*Exercise*: Find the string "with" in the data, then copy every line where it is found.

*Data block*:

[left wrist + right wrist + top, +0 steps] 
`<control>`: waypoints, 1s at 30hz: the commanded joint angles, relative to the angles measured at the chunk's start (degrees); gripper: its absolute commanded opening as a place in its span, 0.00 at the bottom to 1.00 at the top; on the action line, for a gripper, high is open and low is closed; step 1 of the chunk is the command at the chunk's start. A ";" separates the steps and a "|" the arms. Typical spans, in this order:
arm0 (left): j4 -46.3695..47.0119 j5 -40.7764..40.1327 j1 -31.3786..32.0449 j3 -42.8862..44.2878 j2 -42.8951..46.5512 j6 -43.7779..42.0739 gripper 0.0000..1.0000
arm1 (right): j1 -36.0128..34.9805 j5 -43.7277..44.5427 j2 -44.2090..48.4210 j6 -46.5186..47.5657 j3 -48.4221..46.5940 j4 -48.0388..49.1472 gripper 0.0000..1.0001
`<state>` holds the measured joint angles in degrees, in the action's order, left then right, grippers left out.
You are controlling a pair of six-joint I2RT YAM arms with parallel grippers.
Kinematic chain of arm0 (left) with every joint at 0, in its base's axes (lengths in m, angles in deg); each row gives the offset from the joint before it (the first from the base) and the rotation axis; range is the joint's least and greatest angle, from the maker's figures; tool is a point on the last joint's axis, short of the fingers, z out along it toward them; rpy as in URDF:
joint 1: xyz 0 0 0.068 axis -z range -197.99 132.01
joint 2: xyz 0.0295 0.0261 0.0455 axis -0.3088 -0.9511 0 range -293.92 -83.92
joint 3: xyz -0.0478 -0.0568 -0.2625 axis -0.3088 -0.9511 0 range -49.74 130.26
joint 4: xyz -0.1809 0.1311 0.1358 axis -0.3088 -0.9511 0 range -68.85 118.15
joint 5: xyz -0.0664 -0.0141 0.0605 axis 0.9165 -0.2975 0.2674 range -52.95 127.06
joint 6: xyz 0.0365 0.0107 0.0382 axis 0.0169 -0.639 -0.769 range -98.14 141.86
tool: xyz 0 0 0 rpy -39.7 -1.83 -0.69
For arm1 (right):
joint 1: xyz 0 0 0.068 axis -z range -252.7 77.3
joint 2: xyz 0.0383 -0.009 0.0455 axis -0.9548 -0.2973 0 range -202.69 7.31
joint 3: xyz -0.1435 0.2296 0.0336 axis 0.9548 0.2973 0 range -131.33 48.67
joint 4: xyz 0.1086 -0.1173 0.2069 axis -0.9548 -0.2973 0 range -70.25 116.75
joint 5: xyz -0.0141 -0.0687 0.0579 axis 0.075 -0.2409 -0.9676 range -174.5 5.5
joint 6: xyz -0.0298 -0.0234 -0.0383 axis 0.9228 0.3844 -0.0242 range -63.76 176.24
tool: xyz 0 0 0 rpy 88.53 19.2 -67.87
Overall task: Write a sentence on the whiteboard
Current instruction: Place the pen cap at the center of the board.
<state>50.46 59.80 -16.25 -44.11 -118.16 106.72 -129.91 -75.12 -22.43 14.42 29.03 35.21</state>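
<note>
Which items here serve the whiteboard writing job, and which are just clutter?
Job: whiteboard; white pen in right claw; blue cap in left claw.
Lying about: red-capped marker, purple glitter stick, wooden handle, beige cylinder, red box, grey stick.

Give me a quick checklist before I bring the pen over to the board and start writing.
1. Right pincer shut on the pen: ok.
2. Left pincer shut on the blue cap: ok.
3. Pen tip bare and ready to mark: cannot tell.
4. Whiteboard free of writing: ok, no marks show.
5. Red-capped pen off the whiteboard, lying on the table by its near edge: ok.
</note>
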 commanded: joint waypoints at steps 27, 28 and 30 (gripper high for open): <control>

*Answer box*:
You are controlling a pair of six-joint I2RT YAM arms with parallel grippers.
Kinematic chain of arm0 (left) with every joint at 0, in its base's axes (lengths in m, angles in deg); each row gives the offset from the joint before it (the first from the base) and the rotation axis; range is the joint's least and greatest angle, from the maker's figures; tool is a point on the last joint's axis, short of the fingers, z out along it toward them; rpy as in URDF:

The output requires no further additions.